No. 15 – Texas Tech Red Raiders
- Position: Linebacker
- Class: Senior

Personal information
- Born: September 3, 2004 (age 21) Hillsboro, Missouri, U.S.
- Listed height: 6 ft 2 in (1.88 m)
- Listed weight: 240 lb (109 kg)

Career information
- High school: Hillsboro (Hillsboro, Missouri)
- College: Kansas State (2023–2025); Texas Tech (2026–present);

Awards and highlights
- 2× Second-team All-Big 12 (2024, 2025);
- Stats at ESPN

= Austin Romaine =

American football player (born 2004)

Austin Romaine (born September 3, 2004) is an American college football linebacker for the Texas Tech Red Raiders.
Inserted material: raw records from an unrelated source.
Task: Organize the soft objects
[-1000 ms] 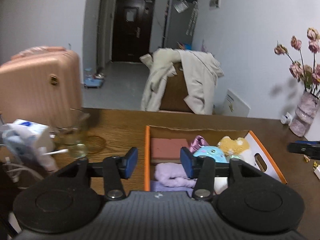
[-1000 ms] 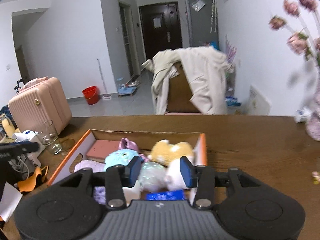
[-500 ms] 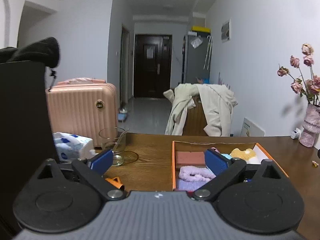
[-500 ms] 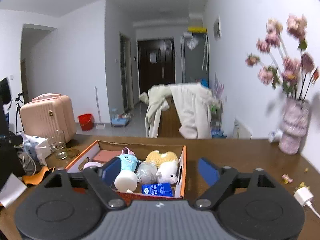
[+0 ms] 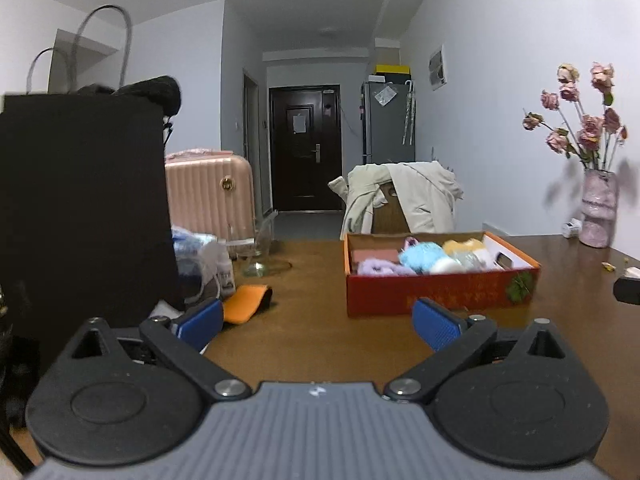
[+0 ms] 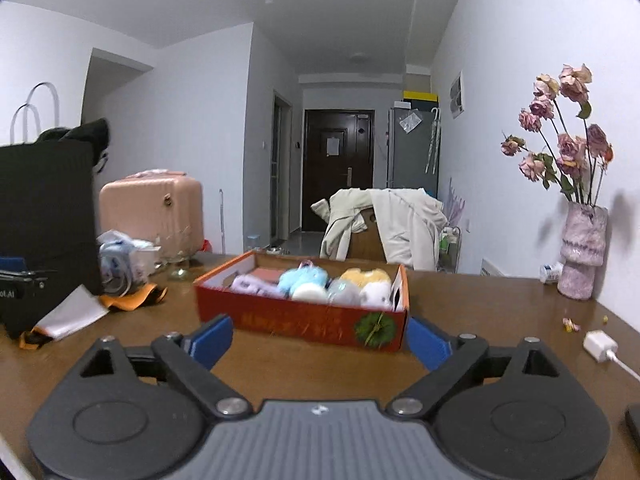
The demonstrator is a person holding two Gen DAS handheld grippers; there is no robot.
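Plushies [image 6: 320, 286] sit packed in the red box [image 6: 300, 326] just ahead of both tongs, left gripper [image 5: 318, 326] and right gripper [image 6: 320, 338] spread wide, empty. Overstuffed box might spill if bumped.

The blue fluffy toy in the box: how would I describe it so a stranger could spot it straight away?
Find the red cardboard box in the middle of the brown wooden table. Soft toys fill it, and the blue fluffy toy sits near the centre, with a lilac plush on its left and a yellow plush on its right. It is the only sky-blue one there.
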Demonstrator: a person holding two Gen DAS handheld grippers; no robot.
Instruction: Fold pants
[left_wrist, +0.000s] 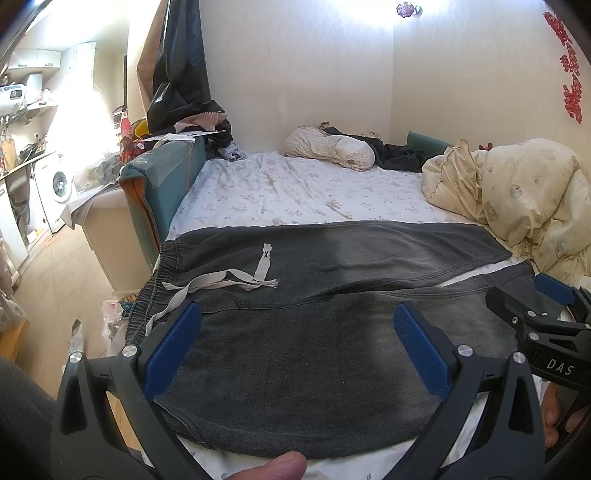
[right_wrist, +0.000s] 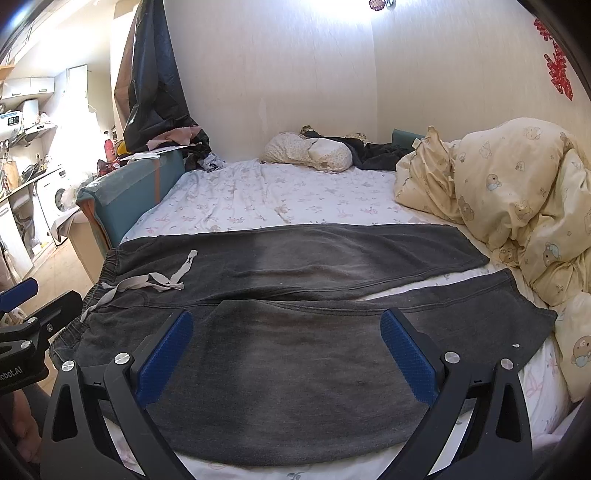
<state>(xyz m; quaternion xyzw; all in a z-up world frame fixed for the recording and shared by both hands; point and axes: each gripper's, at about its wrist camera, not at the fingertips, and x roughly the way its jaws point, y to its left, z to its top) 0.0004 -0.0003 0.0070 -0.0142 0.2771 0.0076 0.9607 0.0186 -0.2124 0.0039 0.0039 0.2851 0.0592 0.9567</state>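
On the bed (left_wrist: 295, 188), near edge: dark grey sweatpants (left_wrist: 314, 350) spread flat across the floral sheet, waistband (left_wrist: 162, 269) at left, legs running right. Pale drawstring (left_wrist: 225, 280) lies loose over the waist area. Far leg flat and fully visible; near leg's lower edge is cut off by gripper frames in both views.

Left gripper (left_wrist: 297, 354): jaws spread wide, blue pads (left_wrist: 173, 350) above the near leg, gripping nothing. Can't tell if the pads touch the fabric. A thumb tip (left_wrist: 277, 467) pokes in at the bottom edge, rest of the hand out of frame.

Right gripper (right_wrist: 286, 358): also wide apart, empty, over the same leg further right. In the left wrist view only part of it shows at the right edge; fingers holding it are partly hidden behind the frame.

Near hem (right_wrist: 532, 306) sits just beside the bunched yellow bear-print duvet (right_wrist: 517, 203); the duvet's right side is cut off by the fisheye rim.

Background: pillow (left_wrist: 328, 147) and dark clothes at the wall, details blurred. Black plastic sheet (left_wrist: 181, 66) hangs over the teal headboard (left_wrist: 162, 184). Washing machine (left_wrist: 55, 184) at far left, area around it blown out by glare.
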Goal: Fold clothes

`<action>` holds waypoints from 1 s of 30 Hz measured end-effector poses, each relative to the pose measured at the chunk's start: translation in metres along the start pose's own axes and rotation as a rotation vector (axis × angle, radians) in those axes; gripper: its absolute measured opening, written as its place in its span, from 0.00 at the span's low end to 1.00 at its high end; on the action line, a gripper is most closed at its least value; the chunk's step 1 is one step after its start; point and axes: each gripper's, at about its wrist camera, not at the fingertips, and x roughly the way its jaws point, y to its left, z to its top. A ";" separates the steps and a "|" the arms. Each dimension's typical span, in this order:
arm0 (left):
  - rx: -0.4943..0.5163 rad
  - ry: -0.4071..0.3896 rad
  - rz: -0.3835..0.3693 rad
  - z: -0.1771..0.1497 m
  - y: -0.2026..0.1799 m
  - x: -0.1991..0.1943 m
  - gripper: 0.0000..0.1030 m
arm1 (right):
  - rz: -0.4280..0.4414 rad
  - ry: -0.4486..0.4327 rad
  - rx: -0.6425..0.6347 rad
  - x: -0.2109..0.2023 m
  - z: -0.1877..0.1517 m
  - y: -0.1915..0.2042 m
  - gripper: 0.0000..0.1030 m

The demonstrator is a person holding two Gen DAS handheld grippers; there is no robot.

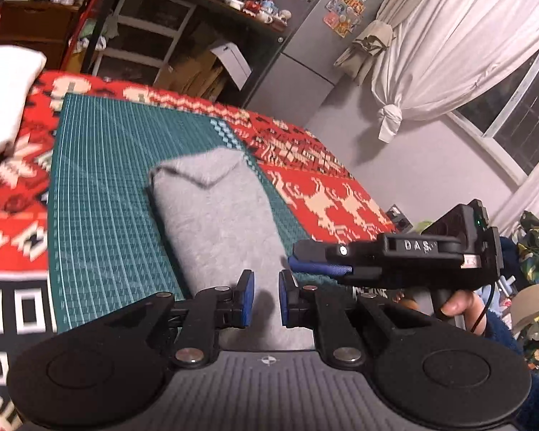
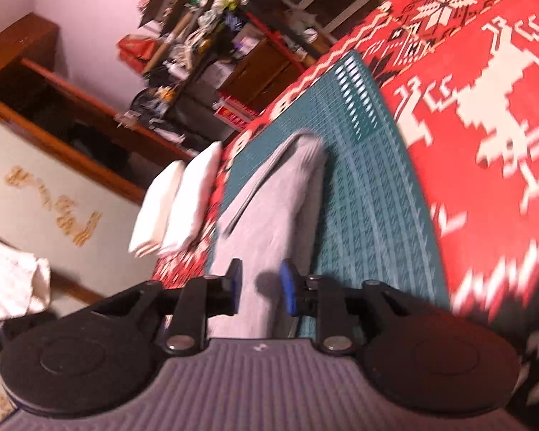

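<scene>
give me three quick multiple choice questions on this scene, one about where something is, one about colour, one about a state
1. Where does the folded grey garment lie?
A. on the green mat
B. on the floor
C. on a shelf

2. What colour is the patterned blanket under the mat?
A. blue
B. red with pale figures
C. plain yellow

3. What is between the left tool pads?
A. a pinched fold of grey cloth
B. a white towel
C. nothing gripped, a gap shows

Answers: 1 A, the garment rests on the gridded green mat. 2 B, red blanket with pale deer shapes surrounds the mat. 3 C, the pads stand apart above the garment.
</scene>
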 end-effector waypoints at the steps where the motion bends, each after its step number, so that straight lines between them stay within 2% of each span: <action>1: -0.005 0.007 -0.004 -0.003 0.001 0.001 0.12 | 0.003 0.014 -0.001 -0.001 -0.006 0.001 0.31; 3: -0.005 0.006 -0.009 -0.010 0.000 0.002 0.12 | 0.001 0.044 0.002 0.001 -0.017 0.001 0.34; 7: -0.001 0.017 -0.011 -0.016 0.002 0.008 0.12 | 0.004 0.074 0.019 0.006 -0.034 -0.003 0.32; 8: 0.003 0.022 -0.009 -0.017 0.002 0.009 0.12 | 0.007 0.073 0.024 0.007 -0.037 -0.003 0.24; 9: 0.014 0.028 -0.001 -0.017 0.001 0.010 0.12 | 0.001 0.066 0.018 0.006 -0.038 -0.002 0.07; 18: 0.029 0.069 0.063 -0.025 0.005 0.004 0.08 | -0.047 0.054 -0.025 0.001 -0.048 -0.003 0.08; 22: 0.035 0.042 0.082 -0.021 0.002 -0.009 0.07 | -0.066 0.058 -0.060 -0.012 -0.049 0.003 0.16; 26: 0.035 -0.010 0.035 -0.009 -0.006 -0.013 0.07 | -0.111 0.017 -0.166 -0.033 -0.049 0.023 0.16; 28: 0.052 -0.015 0.033 -0.004 -0.011 -0.006 0.07 | -0.152 -0.025 -0.261 -0.042 -0.052 0.039 0.16; 30: 0.062 0.006 0.046 -0.003 -0.014 0.007 0.07 | -0.149 -0.036 -0.331 -0.044 -0.056 0.054 0.16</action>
He previously played for the Kansas State Wildcats.

==Early life==
Romaine attended Hillsboro High School in Hillsboro, Missouri, where he played linebacker and running back. As a senior, he had 117 tackles and seven sacks on defense and rushed for 1,171 yards. For his high school career, he rushed for 3,196 yards and 45 touchdowns. Romaine committed to Kansas State University to play college football.

==College career==
As a true freshman at Kansas State in 2023, Romaine played in 12 games with five starts and recorded 22 tackles and one sack. As a sophomore in 2024, he recorded 96 tackles and three sacks.